The hug’s cold and there’s no Lovely to see you text. And I feel more relaxed on the bus home, faintly aware of two or three strangers’ body odour, than I did throughout the whole meal. This is my life now. I’m like social-event poison. It’s why staying in or riding buses alone is easier; out there, I make both other people and myself awkward and uncomfortable.
I go home and I sit cross-legged on the floor, zoning out of everything except for Harriet, playing on her piano. Listening to Harriet is a version of mindfulness, perhaps. An odd one, but still – it soothes me.
After a few minutes Harriet stops and I swear I can feel it, an instinct that she is there on the other side of that wall.
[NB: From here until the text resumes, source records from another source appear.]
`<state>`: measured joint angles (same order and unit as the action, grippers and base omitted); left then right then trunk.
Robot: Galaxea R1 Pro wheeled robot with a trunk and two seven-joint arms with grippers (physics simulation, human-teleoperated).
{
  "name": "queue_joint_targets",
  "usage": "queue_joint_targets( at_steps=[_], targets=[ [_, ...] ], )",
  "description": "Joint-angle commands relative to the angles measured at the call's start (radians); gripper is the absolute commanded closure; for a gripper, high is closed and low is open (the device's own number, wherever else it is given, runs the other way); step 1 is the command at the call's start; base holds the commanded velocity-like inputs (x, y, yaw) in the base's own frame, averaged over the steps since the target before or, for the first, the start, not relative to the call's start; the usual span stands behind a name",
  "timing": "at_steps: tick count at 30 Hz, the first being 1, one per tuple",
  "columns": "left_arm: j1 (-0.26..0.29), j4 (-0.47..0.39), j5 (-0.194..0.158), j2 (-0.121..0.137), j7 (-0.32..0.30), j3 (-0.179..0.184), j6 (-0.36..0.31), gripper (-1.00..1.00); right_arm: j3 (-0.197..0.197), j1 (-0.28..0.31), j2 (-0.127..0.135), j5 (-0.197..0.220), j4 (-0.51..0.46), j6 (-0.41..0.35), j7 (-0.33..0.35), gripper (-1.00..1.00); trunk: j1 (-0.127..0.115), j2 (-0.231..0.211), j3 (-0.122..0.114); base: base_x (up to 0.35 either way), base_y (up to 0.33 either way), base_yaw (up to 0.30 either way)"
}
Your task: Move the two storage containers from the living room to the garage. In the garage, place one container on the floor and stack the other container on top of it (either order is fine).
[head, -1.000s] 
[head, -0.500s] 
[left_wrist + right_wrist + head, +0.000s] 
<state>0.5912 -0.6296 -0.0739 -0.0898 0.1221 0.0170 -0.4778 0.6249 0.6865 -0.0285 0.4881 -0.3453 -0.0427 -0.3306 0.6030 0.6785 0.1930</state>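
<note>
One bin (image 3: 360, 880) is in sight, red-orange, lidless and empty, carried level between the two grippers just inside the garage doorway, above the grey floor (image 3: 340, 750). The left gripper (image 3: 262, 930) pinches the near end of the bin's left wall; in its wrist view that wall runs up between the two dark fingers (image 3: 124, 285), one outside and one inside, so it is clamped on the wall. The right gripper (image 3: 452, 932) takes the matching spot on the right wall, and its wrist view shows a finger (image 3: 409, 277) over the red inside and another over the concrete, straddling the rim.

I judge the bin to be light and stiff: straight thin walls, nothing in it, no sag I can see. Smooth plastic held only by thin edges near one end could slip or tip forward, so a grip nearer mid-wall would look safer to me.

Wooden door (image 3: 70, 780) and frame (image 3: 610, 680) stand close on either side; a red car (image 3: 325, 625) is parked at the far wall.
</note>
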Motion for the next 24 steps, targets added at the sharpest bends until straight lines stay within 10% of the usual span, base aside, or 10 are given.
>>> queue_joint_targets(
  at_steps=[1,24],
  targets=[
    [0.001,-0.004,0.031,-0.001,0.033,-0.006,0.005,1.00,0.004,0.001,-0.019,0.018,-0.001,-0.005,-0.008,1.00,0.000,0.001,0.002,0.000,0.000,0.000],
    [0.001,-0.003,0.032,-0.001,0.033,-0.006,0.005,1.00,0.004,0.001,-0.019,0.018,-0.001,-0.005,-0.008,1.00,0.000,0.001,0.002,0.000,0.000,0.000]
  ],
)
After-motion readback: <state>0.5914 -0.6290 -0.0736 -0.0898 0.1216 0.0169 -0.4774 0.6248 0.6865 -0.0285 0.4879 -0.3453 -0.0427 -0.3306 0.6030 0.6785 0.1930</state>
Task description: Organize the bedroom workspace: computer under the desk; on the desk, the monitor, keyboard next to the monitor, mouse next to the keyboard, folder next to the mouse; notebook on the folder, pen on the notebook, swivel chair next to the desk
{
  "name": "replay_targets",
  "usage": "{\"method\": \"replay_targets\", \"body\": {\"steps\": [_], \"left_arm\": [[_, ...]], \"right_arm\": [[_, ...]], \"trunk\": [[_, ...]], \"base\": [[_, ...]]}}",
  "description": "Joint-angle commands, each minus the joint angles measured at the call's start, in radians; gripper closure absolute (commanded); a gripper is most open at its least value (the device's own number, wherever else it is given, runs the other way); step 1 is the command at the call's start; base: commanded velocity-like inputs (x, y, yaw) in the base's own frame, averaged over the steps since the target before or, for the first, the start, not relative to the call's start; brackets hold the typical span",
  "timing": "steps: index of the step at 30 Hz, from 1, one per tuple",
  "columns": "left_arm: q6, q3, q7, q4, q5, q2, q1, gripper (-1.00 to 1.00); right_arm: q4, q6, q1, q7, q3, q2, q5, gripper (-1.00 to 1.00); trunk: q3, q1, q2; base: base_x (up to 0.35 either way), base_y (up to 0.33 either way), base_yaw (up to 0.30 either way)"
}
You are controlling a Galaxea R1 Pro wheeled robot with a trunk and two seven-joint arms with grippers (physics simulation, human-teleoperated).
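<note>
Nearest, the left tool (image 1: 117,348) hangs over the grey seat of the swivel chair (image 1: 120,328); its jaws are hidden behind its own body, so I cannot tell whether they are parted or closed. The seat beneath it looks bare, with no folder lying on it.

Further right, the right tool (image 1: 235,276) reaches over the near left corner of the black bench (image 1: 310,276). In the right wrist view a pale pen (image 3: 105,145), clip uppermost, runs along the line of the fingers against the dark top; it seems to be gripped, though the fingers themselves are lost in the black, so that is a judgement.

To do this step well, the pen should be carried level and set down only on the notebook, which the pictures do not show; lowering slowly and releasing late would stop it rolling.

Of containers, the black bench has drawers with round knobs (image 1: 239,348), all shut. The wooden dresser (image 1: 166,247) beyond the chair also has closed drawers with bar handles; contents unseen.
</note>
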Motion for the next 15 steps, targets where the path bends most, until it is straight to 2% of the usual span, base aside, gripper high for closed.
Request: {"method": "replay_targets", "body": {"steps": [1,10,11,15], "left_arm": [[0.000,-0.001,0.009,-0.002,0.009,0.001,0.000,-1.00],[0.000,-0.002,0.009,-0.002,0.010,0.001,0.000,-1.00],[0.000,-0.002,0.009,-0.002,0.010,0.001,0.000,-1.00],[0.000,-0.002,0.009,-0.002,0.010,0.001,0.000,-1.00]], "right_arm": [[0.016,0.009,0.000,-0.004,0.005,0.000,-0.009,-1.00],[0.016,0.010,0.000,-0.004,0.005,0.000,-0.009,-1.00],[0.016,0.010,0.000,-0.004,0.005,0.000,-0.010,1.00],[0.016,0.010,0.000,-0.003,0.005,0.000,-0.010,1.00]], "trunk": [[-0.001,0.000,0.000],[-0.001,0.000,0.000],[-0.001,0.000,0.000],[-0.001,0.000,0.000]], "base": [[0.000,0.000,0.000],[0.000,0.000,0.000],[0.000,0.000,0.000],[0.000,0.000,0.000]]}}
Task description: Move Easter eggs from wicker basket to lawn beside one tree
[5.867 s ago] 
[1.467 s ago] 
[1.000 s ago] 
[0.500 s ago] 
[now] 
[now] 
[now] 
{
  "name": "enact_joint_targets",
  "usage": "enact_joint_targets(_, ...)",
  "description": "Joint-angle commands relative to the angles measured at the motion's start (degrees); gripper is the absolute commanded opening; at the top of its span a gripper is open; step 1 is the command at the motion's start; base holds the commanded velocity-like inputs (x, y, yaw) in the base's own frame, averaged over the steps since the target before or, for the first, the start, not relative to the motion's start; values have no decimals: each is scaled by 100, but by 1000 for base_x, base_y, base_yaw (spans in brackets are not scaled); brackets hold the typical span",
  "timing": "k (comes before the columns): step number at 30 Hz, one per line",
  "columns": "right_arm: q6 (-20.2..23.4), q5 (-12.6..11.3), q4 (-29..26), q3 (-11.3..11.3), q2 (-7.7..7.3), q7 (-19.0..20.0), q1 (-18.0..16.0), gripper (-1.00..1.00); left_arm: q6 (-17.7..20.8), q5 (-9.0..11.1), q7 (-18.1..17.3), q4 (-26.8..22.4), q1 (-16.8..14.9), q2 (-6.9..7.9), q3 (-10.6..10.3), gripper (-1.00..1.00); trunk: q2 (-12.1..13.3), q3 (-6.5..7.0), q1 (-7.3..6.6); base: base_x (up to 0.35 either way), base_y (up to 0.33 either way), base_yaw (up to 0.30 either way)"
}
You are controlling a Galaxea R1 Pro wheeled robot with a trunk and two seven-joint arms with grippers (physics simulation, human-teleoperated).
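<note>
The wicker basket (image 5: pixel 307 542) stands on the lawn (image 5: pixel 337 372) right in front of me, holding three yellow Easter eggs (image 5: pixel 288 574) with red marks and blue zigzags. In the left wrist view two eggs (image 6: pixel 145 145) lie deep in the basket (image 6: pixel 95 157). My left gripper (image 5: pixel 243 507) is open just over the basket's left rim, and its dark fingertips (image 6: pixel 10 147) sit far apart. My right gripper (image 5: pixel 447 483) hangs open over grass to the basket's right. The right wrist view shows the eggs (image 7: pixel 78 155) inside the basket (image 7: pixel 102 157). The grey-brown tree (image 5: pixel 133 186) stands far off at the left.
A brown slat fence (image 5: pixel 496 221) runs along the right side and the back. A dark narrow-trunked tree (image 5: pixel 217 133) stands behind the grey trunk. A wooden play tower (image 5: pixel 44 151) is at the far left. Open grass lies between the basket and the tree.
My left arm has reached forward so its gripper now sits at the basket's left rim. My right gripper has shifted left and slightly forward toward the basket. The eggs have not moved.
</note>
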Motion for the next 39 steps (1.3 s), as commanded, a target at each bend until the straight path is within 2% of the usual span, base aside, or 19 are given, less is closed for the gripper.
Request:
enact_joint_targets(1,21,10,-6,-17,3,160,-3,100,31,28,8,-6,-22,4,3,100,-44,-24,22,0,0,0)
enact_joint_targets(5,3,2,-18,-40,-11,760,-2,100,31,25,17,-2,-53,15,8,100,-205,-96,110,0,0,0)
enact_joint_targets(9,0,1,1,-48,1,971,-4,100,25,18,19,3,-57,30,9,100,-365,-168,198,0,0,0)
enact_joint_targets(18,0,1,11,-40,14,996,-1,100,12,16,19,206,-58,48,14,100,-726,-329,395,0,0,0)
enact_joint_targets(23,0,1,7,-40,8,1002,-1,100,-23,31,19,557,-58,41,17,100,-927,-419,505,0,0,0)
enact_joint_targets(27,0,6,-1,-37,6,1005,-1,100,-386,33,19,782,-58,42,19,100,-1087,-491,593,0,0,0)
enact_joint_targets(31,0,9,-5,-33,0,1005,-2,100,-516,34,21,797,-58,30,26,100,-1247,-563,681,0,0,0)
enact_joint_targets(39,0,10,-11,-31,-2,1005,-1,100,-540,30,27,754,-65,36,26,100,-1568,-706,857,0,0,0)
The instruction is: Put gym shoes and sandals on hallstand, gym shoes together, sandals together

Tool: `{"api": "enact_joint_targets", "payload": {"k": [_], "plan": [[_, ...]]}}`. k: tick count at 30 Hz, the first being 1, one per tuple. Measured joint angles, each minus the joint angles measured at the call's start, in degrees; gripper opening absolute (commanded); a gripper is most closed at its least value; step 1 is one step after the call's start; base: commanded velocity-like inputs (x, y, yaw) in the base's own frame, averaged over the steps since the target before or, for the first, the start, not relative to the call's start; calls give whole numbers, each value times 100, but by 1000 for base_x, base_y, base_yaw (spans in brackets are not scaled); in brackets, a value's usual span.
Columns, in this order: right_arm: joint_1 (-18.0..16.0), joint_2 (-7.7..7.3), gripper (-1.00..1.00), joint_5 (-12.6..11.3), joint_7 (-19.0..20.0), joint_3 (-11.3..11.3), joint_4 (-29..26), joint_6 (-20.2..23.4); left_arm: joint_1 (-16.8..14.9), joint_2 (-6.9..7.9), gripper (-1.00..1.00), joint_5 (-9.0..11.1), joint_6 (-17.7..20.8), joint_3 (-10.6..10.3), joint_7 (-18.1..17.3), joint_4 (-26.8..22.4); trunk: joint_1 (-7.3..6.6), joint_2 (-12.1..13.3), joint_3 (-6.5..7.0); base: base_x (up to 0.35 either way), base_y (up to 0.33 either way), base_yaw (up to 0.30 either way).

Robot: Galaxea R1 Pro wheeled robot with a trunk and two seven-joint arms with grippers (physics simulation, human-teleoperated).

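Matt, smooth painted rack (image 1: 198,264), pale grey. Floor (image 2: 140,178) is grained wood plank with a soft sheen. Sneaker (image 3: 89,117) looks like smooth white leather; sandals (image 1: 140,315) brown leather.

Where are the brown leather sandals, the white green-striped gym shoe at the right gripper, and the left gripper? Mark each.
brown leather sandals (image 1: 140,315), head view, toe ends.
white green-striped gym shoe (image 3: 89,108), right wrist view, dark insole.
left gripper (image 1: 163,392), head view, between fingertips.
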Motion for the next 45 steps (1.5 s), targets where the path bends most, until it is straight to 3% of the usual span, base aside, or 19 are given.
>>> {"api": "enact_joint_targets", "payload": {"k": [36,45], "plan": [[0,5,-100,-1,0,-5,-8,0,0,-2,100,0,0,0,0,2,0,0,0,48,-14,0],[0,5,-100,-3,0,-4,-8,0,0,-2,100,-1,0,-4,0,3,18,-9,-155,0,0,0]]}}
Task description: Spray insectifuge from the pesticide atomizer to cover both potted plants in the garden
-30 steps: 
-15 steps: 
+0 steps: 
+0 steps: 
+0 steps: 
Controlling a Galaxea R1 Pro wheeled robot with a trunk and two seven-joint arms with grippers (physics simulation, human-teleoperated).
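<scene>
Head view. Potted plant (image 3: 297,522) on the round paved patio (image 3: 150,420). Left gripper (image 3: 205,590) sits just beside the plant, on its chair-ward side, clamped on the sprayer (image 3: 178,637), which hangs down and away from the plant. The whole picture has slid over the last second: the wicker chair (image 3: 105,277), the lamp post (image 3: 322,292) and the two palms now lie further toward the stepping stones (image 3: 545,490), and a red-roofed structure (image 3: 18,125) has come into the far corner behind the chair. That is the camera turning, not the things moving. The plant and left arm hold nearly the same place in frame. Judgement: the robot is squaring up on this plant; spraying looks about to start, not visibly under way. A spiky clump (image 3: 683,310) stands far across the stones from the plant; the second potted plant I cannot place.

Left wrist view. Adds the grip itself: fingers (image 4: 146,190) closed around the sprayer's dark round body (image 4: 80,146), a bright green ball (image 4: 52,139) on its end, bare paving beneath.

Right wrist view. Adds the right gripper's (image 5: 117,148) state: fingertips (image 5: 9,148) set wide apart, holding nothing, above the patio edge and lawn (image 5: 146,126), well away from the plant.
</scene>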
I lean my head gently up against it.
58
Harriet
September
It is 2 a.m. and I am here, in my unhappy place, on Lexie’s social media.
Today, in Lexie’s unfathomably joyous life, Lexie Does Friendship. There she is posing with green juice and avo toast – Lexie, you are perfect but you are clichéd, my dear neighbour – alongside a beautiful mixed-race friend named Anais.
I click through to Anais’ page and there are similar snaps. Lexie left Tom behind and off she went to spend time with her friend. They didn’t need to be drunk. It didn’t need to be 1 a.m. She didn’t need to give Anais free drinks to make her hang out with her. What Lexie has is genuine
friendship.
I once again click through all of her previous posts, trying to discover what it is about her that these people love, what it is that makes her able to forge the sort of friendships that I have been unable to forge since I arrived in this country. I look at the smiles between them and I think of Chantal and me, awkward in Waitrose as we clutch our meals for one. I wonder what it is about Lexie that Tom loves. I wonder if it is really my secret that is stopping me from making friends, stopping any true connections from forming. Or if, more simply, it’s just me. I look more closely at Lexie’s pictures to see if I can work it out.
Is it her eyes, her smile, or something more subtle? I zoom into a freckle, check what she orders to drink. I see her post a picture of graffiti in Dalston and wonder if I should look to be edgier. She goes to the cinema and I wonder if it’s time for me to get into films. Would Tom like that?
I look at her family pictures, at her friends. I pick over her life. She posts book covers often of novels that she loves. I vow to visit bookshops, make this a bigger part of my life.
I screen grab hundreds of her photos and open them up together to get the whole picture, and eventually I fall asleep on the sofa, oddly comforted by the many bright, happy faces and facets of Lexie watching over me.
59
Lexie
September
And so I am back, after all, to see the counsellor.
It’s the kind of thing you should do when you can’t stop accusing your boyfriend of cheating on you and you want to be kinder to your best friend and you have a very low opinion of yourself, so I am doing it.
The counsellor is lovely. She has a soft, singy lilt and she appeases me of all guilt. It’s okay to hate Anais for the moment, she says, it’s okay to be angry, it’s okay to feel bitter at the world.